Potential uses of cryopreserved testicular tissues in reproduction: considerations for TGD individuals
Testicular tissue or cell transplantation
Brinster and colleagues pioneered the method of spermatogonial stem cell transplantation more than three decades ago. Testicular cells (including SSCs) were injected into the seminiferous tubules of the testes where they regenerated spermatogenesis with sperm that were competent to fertilize and produce offspring (Brinster and Zimmermann 1994, Brinster and Avarbock 1994). Donor SSCs of any age are competent to regenerate spermatogenesis. In addition, cells that were thawed after 14 years of cryostorage could regenerate spermatogenesis (Wu et al. 2012), which is relevant in the context of fertility preservation in young patients. Testicular tissue grafting is an alternative approach that involves transplanting intact pieces of testicular tissue under the skin. Fresh or cryopreserved immature testicular tissue can be matured over several months in vivo and then recovered and dissected to release sperm that are competent to fertilize by IVF with ICSI and produce offspring (Honaramooz et al. 2002, Schlatt et al. 2003, Shinohara et al. 2002, Fayomi et al. 2019). Testicular tissue grafting is usually performed in castrated recipients, which may be germane to TGD patients after GAS. This approach works only with immature (prepubertal) testicular tissues and not adult tissues (Arregui and Dobrinski 2014). It is not known whether testicular tissues from TGD patients where spermatogenesis is suppressed by gender-affirming treatments would function more like adult tissues or immature prepubertal tissues in this context. However, it is noteworthy that when spermatogenesis was suppressed in mice with acyline (GnRH antagonist) prior to transplantation, grafts survived and produced spermatogenesis (Arregui et al. 2012).

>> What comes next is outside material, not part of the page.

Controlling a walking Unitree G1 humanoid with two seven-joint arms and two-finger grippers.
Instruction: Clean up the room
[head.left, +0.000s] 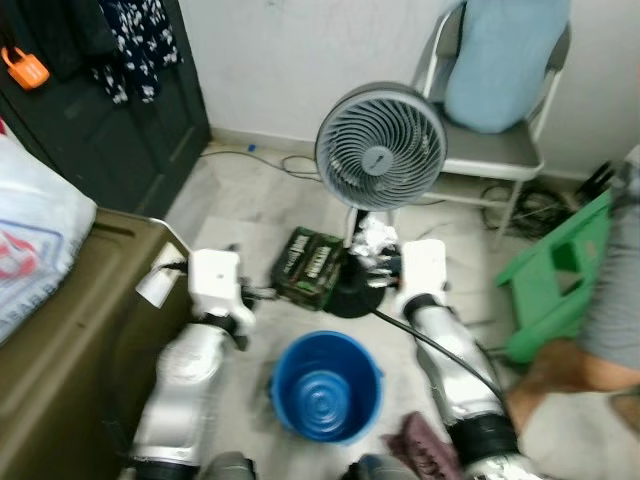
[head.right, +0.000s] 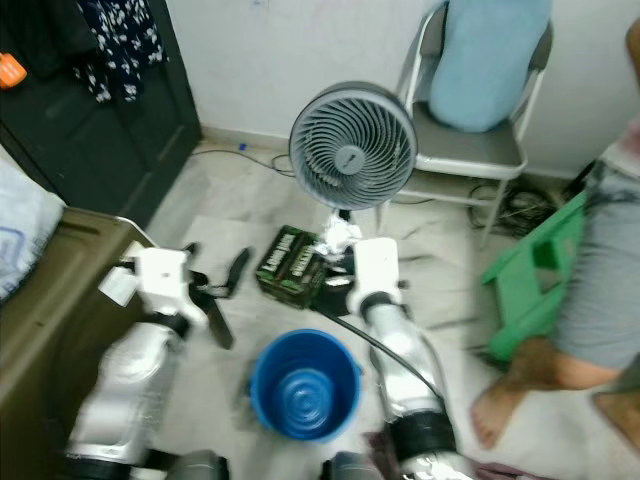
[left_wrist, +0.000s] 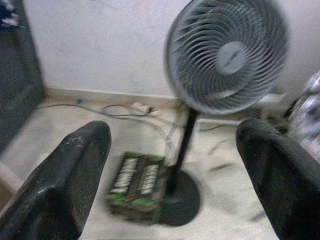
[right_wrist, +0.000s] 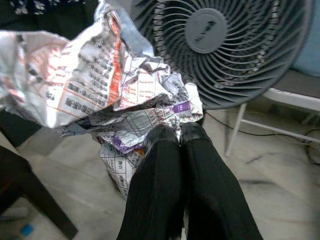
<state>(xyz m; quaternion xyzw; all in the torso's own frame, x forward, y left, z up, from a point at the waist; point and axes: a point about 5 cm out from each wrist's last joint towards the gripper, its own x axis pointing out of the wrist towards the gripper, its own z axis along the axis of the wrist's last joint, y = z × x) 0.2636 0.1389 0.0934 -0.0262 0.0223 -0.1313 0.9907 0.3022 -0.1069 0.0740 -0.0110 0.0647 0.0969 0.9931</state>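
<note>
1. While the right claw (right_wrist: 172, 137) has its two black fingers pressed together on a crumpled printed wrapper (right_wrist: 100, 95), that piece of litter sits at the centre of the left eye frame, just in front of the grey fan (head.left: 381, 147) and above the green carton (head.left: 312, 265) on the floor.
2. Below it, at lower centre of the frame, stands the blue bucket (head.left: 327, 386), likely the place for rubbish.
3. To do this step well, I would keep the grip firm, since only a corner of the wrapper seems pinched, and bring the arm back over the bucket's mouth before letting go.
4. Steer clear of the fan's stand and its cable while pulling back.
5. Left claw (left_wrist: 172, 170) is spread wide and holds nothing, at left centre of the frame, pointing at the carton.
6. A person's bare leg (head.right: 520, 385) stands at the lower right, beside a green stool (head.left: 555, 275); swing wide of it.
</note>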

Spermatogonial stem cell transplantation and testicular tissue grafting are mature technologies that have been replicated in numerous animal models, including nonhuman primates (reviewed in (Tran et al. 2022)) and may be ready for translation to the human clinic. However, as indicated above, TGD patients may not want their testicular tissues or cells transplanted back into their body or to go through male puberty with testosterone production, which is necessary for spermatogenesis to occur from transplanted testicular cells or tissues. Below, we review ex vivo approaches to mature testicular tissues or cells and produce sperm. These methods are at a much earlier stage than the transplant approaches described above but may have valuable applications for TGD patients who have cryopreserved their testicular tissues.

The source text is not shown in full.